Bruce Ramsay’s fun-size Hamlet is notable for its omissions, cutting out poetry, politics, dialogue, characters, and famous scenes, and putting the focus on a fucked-up family.
It’s a tidy 90 minutes that crams the play’s events into a single evening, locks Rosencrantz and Guildenstern in the yard, and leaves Yorick respectfully interred.
Shakespeare’s plays are like Colorform playsets in which the characters can be stuck on basically any backdrop — the Upper West Side, 1920s gangland, World War II, or the inside of Baz Luhrmann’s brain, for instance.
Ramsay, who wrote and directed and plays mopey ol’ Hamlet, opts for a vague gesture at Downton Abbey with waistcoats, braces, some lesser English estate, and a single old-timey car.

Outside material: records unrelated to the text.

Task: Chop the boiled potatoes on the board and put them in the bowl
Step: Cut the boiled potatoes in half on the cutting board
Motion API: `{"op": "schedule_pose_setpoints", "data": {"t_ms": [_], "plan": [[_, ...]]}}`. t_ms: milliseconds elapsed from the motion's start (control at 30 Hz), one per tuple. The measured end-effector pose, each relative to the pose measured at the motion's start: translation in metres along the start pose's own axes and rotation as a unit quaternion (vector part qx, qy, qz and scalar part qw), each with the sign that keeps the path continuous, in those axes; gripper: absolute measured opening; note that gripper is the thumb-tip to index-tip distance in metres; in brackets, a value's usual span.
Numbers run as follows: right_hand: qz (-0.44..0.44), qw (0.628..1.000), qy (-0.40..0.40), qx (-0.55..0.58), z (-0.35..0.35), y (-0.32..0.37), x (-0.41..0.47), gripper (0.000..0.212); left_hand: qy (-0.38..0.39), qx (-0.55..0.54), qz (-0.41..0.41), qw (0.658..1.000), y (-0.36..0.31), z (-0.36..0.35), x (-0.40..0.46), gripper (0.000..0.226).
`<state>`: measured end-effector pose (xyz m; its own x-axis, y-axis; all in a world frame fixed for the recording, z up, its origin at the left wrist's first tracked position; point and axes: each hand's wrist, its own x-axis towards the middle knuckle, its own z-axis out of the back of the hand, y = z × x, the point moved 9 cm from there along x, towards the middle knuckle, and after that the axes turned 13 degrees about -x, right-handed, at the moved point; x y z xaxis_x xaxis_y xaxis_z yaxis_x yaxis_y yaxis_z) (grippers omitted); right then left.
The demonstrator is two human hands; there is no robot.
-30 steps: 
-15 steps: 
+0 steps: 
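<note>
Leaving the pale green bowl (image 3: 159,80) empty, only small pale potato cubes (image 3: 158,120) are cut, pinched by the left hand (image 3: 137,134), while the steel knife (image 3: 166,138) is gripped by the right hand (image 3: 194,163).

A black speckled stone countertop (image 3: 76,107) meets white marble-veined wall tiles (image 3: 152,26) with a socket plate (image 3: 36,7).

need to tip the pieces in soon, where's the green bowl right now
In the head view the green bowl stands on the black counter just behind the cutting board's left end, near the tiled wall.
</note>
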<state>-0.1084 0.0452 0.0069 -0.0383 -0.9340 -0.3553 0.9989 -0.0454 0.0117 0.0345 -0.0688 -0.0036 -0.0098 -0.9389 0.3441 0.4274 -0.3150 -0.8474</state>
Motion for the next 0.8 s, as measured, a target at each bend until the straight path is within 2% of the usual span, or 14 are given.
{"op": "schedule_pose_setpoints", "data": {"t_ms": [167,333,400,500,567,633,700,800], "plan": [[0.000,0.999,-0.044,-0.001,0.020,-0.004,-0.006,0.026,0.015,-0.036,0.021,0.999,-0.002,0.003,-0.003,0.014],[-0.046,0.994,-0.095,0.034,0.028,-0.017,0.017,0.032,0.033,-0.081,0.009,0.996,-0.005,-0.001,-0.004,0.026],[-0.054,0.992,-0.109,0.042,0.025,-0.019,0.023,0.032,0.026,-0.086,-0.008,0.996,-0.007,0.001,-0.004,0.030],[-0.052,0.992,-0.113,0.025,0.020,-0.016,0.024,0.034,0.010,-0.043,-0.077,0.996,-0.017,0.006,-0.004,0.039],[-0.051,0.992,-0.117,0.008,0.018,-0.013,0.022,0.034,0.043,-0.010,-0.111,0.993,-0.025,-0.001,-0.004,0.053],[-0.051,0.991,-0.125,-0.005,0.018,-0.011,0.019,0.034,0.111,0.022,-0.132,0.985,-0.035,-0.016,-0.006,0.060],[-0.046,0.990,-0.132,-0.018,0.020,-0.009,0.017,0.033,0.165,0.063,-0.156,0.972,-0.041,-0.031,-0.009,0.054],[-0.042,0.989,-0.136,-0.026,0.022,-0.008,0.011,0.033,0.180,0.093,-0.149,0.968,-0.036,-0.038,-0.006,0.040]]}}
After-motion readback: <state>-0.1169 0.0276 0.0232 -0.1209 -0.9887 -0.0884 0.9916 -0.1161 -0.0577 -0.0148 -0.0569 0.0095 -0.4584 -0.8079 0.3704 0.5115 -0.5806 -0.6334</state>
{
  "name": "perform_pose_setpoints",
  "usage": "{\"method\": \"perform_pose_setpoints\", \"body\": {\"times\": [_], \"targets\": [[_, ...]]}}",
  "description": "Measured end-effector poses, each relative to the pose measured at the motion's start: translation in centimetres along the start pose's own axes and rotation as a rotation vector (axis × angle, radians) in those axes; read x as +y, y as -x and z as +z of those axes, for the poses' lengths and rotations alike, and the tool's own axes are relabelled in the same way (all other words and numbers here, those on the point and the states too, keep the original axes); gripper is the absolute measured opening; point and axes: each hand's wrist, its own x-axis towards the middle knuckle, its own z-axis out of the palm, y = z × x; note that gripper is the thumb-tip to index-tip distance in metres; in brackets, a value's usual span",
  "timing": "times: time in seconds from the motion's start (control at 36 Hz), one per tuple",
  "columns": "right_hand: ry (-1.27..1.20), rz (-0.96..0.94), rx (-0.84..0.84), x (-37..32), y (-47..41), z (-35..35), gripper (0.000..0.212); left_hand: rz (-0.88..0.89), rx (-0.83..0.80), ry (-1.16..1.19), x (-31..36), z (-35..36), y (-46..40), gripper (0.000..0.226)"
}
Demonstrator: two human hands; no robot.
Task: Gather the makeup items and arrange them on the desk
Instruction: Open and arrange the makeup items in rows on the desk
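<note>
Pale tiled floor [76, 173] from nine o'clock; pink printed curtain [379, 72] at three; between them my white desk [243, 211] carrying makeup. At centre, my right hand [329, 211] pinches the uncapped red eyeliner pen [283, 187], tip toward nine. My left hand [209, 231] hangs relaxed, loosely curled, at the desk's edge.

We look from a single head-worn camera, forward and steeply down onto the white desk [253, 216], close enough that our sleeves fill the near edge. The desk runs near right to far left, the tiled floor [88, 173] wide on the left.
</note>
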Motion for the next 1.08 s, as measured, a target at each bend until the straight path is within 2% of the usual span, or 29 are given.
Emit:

The generic surroundings and the deliberately unstudied photography emphasize the drama, but the setting doesn’t evoke any particular contemporary frisson. If the Edwardian costumes hadn’t been available, Ramsay could well have set it in the existential whiteness of a Progressive Insurance ad. Skipping preliminaries, Hamlet arrives home and immediately bones Ophelia against the wall (“in honorable fashion,” ha ha), and stalks around the gloomy mansion engaging family in fast-paced confrontations.
So why isn’t this adaptation sweatier, madder, more bloody and breathless? Peter Wingfield delivers an engagingly oily Claudius, and Lara Gilchrist’s Ophelia is radiant.
But Ramsay’s Hamlet’s madness never really overcomes the character’s traditional emo temperament, and anyone who believes the play is a dry sponge isn’t going to feel much wetter when the lights come back up.